Every line below that holds the string "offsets" should be copied out.

────────────────

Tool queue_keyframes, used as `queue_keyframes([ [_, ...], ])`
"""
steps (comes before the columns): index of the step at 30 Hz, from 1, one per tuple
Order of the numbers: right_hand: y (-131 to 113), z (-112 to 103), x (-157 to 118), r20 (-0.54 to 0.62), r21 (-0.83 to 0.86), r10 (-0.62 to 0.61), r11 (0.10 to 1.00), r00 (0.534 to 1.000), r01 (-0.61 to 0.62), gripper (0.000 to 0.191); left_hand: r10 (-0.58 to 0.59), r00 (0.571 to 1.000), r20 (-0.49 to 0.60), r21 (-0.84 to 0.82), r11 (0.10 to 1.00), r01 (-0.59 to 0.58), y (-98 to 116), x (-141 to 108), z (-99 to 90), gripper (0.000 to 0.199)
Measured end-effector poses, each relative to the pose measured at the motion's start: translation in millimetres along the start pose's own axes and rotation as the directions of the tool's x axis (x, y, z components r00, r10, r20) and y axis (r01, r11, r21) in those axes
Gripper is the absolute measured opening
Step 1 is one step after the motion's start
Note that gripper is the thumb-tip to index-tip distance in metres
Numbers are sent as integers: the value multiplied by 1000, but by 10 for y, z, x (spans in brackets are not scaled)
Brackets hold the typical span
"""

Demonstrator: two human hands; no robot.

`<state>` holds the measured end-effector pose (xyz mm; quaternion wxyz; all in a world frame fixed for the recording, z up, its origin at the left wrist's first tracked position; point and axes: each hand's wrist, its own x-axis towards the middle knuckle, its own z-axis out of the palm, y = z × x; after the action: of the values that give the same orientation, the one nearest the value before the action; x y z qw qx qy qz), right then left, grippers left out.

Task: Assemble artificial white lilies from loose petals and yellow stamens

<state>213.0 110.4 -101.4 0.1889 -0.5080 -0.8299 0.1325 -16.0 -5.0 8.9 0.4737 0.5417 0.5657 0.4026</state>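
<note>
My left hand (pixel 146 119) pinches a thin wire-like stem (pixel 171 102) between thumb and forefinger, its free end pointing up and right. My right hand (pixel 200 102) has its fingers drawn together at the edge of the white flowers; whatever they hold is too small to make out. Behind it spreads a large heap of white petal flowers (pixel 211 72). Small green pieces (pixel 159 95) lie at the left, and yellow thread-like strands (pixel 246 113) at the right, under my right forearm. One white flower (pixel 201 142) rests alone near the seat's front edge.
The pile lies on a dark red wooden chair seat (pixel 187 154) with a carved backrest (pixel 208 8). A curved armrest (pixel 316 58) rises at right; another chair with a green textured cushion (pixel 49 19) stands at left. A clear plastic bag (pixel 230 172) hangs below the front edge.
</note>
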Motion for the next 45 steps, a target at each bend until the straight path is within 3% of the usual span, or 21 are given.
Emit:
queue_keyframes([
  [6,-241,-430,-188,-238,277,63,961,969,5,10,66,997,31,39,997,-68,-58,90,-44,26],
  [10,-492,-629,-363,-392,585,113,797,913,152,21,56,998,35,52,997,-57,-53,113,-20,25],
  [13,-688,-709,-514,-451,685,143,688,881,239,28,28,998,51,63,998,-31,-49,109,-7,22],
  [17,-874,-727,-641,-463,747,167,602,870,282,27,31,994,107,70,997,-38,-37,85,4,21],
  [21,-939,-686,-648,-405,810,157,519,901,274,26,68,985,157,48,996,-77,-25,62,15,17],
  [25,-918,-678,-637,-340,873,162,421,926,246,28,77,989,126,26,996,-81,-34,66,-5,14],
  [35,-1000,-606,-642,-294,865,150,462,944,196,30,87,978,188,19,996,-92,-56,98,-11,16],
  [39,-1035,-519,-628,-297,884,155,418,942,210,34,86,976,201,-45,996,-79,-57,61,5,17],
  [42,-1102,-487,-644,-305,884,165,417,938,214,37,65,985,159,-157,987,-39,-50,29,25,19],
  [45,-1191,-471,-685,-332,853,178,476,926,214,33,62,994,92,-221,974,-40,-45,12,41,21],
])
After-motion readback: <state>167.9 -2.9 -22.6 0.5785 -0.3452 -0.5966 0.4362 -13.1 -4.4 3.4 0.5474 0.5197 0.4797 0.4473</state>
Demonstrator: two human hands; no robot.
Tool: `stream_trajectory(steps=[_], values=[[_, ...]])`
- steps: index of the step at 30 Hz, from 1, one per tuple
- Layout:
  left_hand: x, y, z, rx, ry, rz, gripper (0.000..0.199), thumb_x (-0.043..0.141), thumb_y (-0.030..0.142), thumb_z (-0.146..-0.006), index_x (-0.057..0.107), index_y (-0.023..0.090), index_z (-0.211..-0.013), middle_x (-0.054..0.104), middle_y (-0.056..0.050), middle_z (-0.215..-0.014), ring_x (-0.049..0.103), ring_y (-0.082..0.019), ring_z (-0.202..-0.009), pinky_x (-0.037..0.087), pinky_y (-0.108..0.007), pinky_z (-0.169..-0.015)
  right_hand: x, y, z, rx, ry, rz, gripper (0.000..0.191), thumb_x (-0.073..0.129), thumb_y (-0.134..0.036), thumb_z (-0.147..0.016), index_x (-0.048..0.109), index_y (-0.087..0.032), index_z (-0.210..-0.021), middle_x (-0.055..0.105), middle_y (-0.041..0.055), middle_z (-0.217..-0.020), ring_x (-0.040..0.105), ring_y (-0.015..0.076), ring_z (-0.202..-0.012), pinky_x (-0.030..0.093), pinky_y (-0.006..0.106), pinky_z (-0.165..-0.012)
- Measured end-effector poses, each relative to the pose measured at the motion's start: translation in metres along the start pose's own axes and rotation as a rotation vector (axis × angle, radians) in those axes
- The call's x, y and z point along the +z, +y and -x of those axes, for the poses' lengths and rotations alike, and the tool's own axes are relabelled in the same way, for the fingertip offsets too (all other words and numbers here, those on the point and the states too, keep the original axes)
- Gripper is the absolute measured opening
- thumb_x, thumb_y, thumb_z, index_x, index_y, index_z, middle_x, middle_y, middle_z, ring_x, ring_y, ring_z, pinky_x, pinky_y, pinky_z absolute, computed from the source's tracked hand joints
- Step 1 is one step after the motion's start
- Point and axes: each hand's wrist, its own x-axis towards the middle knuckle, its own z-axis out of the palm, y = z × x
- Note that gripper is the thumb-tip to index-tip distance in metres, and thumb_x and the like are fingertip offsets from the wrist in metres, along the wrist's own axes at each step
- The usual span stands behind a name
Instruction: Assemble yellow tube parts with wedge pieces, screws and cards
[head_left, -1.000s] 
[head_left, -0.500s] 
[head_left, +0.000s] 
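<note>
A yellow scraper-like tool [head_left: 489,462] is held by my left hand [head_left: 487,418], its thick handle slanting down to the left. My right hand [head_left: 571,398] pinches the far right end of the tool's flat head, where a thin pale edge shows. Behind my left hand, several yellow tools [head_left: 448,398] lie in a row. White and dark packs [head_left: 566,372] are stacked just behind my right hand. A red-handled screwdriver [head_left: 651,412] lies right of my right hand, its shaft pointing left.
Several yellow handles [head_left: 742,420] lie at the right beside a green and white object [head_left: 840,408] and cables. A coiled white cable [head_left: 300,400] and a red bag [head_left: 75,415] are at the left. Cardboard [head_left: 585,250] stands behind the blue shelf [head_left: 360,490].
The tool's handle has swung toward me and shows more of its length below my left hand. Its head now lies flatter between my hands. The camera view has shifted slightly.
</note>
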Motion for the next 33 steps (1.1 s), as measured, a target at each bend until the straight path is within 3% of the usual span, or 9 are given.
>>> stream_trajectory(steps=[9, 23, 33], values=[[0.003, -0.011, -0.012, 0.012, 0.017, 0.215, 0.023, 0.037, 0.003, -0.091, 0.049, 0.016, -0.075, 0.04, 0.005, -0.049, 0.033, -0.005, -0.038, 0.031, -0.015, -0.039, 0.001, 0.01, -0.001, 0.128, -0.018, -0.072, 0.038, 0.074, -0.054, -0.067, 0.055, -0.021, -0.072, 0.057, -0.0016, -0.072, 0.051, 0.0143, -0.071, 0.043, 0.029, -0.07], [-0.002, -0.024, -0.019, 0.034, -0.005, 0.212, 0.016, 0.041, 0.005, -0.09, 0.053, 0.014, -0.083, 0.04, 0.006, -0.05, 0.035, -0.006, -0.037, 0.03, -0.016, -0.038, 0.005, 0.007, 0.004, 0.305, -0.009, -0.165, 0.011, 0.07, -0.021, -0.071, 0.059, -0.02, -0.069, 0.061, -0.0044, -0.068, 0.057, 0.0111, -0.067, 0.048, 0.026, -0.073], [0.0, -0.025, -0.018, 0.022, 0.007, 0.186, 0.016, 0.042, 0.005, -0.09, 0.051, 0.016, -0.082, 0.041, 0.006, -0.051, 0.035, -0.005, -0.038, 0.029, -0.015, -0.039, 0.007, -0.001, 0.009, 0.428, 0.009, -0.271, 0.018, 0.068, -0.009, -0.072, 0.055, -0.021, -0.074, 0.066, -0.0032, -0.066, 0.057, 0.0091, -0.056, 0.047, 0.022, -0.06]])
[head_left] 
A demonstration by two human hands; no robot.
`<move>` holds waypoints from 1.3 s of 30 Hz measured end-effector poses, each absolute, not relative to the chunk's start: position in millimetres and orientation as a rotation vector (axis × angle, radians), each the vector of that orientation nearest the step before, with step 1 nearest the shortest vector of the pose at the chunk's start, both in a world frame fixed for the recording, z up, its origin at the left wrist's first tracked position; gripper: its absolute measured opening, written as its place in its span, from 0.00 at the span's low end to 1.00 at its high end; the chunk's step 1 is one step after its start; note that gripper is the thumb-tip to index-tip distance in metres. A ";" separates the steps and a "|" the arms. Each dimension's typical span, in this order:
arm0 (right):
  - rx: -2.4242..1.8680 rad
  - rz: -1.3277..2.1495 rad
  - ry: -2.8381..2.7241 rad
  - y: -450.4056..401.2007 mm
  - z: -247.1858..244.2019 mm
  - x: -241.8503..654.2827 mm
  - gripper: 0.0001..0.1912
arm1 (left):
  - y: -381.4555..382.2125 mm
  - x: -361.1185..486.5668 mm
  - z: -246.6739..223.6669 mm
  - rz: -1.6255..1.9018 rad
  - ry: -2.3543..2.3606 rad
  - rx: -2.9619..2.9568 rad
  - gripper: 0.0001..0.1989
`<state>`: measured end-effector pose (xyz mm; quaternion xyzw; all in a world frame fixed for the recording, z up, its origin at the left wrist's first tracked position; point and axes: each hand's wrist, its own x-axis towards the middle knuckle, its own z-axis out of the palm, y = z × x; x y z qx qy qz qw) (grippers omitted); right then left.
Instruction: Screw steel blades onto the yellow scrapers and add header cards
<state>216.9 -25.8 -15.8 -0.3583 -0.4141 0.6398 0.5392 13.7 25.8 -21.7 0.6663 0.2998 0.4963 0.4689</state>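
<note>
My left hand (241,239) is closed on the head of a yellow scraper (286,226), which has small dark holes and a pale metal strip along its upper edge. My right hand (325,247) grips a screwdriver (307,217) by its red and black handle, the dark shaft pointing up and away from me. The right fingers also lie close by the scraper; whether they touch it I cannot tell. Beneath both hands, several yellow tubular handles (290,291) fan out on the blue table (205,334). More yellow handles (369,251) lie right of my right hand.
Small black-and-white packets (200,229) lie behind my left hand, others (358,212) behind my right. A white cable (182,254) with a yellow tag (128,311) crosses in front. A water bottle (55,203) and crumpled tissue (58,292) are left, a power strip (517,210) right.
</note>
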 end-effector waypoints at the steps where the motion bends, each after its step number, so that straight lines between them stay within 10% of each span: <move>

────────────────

→ **Reply to the task**:
- The call's x, y and z point along the +z, +y and -x of those axes, for the poses' lengths and rotations alike, and the tool's own axes are relabelled in the same way, for the fingertip offsets too (all other words and numbers here, those on the point and the states too, keep the original axes)
- Note that gripper is the thumb-tip to index-tip distance in metres, and thumb_x and the like are fingertip offsets from the wrist in metres, along the wrist's own axes at each step

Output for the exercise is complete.